- CoinDCX lost $44.2M in a social engineering attack; FIR filed with Karnataka Police, and an investigation is underway.
- The exchange launched an $11M white hat bounty program to aid asset recovery and trace the attackers.
- CoinDCX denied $1B Coinbase takeover rumors, reaffirming its commitment to India’s crypto sector growth.
India-based crypto exchange CoinDCX filed an official First Information Report (FIR) with Karnataka Police following a recent security breach that led to a $44.2 million loss. The company’s co-founder said that preliminary findings suggest the incident stemmed from a sophisticated social engineering attack targeting internal systems. Law enforcement has now launched an active investigation to trace those responsible for the breach, which affected the platform’s operational wallet earlier in July 2025.

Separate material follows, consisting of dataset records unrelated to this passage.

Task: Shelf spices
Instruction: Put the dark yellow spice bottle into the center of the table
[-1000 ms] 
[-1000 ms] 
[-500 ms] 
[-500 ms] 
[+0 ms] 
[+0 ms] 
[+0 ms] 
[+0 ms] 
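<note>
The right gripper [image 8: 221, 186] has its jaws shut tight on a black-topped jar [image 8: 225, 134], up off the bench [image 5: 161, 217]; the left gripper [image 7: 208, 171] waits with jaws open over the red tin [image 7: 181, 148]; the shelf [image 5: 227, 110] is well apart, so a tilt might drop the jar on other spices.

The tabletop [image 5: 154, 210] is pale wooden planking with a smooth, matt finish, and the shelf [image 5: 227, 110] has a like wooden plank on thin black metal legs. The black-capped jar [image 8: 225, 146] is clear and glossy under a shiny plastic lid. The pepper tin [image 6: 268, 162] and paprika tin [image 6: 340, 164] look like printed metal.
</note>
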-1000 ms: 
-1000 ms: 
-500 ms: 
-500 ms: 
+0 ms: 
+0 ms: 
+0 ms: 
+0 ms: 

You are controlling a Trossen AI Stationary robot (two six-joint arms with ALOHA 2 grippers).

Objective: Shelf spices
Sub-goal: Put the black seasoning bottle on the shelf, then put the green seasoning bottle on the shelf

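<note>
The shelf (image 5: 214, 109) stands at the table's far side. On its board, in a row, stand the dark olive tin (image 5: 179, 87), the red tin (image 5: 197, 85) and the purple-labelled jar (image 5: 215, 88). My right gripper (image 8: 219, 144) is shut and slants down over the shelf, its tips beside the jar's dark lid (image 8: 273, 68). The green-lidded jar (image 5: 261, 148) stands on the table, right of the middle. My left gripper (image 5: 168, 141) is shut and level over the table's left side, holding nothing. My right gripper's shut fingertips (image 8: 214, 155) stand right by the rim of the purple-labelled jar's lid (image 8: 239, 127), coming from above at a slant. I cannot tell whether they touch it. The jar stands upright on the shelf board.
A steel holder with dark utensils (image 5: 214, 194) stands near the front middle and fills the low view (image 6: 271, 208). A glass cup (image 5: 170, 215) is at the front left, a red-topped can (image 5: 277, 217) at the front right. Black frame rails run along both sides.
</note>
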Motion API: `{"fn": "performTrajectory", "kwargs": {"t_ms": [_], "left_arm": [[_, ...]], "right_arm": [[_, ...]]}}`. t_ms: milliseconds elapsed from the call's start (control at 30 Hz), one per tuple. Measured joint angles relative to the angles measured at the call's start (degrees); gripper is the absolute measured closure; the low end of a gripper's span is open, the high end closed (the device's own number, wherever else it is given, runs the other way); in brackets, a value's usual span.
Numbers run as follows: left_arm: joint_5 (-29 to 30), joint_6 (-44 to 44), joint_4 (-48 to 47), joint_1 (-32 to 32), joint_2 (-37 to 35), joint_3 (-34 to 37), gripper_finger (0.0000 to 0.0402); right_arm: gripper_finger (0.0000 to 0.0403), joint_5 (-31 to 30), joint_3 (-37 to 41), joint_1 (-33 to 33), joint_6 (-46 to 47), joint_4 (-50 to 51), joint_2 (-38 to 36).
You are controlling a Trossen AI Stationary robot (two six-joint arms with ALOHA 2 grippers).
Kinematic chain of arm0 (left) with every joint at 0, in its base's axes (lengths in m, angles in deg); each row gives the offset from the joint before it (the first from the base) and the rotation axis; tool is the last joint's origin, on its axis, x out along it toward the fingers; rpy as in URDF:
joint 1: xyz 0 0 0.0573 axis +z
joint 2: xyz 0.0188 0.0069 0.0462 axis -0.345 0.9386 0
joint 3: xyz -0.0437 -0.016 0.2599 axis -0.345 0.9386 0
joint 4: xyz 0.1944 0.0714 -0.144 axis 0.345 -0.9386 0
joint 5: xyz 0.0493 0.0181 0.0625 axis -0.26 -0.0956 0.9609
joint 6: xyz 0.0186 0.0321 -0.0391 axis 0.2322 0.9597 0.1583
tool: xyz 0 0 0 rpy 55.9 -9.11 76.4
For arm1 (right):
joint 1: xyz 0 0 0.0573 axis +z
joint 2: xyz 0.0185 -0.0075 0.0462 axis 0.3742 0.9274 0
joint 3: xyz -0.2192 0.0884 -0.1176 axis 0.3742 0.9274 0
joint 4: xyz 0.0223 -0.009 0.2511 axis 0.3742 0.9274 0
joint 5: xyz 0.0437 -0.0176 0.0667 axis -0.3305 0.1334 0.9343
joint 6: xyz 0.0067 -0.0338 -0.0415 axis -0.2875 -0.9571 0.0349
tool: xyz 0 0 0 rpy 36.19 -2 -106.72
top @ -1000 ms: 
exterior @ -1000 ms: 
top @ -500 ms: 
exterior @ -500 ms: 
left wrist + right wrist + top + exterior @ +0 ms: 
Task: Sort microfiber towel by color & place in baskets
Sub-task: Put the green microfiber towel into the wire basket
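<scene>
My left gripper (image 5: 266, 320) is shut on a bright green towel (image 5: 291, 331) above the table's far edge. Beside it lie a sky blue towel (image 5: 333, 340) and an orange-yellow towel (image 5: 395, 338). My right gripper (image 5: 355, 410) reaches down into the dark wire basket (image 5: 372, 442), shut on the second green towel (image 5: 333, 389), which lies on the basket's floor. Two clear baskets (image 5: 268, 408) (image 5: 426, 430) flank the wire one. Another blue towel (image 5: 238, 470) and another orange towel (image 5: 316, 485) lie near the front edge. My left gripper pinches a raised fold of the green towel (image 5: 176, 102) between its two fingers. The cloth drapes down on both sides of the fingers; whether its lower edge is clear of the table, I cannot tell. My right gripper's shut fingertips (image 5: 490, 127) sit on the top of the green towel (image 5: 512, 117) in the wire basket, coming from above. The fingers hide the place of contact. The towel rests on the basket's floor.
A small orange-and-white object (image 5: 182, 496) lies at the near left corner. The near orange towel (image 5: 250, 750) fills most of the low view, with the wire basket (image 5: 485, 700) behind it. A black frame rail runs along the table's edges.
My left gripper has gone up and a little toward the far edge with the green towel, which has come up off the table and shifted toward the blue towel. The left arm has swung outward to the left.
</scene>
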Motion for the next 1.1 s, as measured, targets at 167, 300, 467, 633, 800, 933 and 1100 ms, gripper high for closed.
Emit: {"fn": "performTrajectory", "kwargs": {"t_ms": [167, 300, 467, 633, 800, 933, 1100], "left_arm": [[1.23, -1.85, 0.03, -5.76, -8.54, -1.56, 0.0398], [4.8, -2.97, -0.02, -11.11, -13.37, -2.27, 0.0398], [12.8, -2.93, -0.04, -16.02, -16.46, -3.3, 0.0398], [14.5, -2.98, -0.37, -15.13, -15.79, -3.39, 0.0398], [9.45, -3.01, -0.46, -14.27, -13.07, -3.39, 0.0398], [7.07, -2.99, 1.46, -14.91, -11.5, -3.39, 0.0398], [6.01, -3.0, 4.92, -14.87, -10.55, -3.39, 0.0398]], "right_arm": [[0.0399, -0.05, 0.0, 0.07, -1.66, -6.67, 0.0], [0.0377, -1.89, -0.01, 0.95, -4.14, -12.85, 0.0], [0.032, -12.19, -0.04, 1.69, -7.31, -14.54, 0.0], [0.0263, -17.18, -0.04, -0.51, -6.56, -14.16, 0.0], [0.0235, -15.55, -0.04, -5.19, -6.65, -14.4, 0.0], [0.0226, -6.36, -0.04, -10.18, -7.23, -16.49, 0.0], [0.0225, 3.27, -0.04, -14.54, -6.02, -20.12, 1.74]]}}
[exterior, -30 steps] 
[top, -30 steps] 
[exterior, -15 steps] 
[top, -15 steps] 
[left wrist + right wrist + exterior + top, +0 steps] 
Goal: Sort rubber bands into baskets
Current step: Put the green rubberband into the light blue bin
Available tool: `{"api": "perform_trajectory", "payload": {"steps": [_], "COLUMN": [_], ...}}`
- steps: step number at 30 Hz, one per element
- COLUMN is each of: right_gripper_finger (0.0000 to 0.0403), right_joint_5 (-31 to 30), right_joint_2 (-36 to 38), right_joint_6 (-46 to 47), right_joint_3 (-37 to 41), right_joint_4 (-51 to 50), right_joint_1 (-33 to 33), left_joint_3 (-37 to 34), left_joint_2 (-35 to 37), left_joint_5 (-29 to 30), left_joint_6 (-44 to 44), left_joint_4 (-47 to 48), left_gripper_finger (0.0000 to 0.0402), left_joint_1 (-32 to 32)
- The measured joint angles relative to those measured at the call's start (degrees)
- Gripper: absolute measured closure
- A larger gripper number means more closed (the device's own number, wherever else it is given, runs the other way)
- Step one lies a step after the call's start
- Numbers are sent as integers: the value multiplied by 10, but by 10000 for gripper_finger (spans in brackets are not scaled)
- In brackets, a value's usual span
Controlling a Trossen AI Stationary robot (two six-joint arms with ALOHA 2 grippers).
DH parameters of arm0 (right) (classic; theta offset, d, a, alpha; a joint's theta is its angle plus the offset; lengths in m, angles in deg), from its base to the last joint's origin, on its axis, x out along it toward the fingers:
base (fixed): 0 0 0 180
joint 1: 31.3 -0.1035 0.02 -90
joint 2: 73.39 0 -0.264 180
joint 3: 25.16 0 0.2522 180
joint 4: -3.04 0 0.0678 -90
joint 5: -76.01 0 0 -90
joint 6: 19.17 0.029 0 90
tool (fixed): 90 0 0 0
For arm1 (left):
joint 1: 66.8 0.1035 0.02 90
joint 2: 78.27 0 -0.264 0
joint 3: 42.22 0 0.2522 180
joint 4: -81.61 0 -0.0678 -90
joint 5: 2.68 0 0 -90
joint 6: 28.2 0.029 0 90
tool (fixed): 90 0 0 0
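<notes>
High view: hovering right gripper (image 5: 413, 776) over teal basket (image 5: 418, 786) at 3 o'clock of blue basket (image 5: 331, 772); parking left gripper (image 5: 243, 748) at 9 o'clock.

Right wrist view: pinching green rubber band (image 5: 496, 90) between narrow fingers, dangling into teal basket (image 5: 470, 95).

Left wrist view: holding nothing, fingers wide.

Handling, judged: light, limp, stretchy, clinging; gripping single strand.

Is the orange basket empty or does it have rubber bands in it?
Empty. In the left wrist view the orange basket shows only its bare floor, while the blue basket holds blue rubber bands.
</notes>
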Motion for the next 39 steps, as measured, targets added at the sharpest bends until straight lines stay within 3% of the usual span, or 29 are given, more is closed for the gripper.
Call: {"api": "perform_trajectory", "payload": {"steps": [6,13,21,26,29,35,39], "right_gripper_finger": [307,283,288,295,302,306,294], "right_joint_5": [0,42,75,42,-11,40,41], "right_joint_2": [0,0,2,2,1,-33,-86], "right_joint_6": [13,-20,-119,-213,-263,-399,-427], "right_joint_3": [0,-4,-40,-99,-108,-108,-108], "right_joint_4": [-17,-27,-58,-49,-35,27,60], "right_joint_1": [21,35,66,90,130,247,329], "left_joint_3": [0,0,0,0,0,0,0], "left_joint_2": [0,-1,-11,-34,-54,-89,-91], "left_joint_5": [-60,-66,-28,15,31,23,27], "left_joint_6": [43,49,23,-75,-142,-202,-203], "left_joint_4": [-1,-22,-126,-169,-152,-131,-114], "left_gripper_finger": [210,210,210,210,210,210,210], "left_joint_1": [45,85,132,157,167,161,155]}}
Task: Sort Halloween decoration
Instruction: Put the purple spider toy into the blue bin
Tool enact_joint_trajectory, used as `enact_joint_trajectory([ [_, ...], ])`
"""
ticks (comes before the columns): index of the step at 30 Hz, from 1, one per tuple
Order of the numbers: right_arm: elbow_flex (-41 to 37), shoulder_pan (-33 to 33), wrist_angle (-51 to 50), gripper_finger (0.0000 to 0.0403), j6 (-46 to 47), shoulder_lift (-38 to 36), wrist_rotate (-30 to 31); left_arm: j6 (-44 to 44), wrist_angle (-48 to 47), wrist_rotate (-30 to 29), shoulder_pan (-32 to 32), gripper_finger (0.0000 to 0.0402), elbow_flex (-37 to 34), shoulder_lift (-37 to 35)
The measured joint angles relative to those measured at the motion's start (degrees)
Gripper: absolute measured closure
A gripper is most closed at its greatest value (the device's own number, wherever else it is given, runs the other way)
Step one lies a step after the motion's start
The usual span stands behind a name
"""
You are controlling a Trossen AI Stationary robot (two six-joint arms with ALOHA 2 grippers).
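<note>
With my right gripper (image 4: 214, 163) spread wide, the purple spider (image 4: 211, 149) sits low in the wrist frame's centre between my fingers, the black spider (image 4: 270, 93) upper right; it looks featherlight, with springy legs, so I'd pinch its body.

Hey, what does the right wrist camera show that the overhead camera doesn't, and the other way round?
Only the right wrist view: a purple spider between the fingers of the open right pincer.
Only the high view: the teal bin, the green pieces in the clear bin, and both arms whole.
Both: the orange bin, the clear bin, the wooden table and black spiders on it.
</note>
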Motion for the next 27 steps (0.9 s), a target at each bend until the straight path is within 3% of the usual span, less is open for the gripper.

Preliminary Probe Points to Social Engineering Breach
The attack, based on internal reviews, involved external actors manipulating employees to access critical internal systems unlawfully. CoinDCX has confirmed that authorities are fully involved in the probe and the exchange is cooperating.
The company stated that it cannot comment further to preserve the investigation’s integrity. In the immediate aftermath, CoinDCX initiated containment measures and launched a recovery bounty program offering up to $11 million to white hat hackers.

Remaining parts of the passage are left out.